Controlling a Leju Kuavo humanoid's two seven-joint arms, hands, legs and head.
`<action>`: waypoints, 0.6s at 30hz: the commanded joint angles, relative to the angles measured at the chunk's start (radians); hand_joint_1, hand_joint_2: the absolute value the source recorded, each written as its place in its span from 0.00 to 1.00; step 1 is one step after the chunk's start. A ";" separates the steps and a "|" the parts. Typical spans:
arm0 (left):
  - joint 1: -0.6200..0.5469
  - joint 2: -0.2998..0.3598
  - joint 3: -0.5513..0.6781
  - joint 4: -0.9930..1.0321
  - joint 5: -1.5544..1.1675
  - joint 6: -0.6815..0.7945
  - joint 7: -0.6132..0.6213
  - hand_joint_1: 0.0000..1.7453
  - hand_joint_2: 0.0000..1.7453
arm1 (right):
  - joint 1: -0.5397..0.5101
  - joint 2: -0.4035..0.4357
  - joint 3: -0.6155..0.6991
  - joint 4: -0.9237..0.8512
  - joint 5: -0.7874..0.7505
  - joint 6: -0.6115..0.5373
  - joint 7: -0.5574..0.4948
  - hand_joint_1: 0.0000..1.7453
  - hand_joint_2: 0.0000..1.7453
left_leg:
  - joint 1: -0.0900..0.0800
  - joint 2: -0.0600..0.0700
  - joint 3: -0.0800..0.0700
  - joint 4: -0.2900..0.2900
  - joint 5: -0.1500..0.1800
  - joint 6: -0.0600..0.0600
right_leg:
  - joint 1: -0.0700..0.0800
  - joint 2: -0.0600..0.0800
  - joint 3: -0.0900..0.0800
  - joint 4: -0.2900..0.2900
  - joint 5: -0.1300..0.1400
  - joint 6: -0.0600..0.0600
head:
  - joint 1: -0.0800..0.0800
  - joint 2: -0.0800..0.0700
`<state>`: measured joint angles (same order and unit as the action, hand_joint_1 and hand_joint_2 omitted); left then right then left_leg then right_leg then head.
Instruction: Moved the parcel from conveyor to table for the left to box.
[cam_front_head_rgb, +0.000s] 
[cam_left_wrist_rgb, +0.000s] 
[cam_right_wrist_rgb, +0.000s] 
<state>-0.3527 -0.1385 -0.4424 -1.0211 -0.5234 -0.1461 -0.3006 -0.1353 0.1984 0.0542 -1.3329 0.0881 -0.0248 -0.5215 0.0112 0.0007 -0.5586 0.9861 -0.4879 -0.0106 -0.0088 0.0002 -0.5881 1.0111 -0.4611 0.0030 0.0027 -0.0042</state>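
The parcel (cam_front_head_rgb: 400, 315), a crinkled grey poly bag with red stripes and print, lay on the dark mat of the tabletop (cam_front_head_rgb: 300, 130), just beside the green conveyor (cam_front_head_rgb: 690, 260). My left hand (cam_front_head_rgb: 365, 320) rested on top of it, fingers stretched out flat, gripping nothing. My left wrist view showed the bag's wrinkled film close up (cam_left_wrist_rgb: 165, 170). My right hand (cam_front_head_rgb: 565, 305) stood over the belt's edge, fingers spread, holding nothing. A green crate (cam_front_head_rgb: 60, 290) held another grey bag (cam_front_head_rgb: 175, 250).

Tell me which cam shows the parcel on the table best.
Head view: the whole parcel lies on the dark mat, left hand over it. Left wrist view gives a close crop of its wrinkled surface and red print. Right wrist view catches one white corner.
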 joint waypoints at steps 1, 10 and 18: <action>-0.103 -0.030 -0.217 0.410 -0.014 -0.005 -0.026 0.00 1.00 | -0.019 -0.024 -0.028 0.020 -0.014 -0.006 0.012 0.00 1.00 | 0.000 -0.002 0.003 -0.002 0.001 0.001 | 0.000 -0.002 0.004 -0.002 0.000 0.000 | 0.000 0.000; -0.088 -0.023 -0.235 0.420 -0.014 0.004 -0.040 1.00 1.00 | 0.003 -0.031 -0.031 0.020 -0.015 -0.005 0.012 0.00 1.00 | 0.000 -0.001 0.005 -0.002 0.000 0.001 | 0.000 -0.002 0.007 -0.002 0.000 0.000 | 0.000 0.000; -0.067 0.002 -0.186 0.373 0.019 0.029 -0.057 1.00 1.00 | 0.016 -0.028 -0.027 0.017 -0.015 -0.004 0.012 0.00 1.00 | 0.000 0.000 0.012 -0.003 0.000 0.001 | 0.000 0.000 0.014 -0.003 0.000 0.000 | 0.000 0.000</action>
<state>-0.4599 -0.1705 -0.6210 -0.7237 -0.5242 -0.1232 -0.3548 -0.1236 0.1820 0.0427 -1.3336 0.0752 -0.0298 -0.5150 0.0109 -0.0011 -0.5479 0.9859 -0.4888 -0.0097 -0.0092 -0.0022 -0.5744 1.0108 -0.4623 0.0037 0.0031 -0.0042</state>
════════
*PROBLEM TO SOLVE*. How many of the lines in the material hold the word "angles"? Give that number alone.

*RESPONSE BELOW*. 2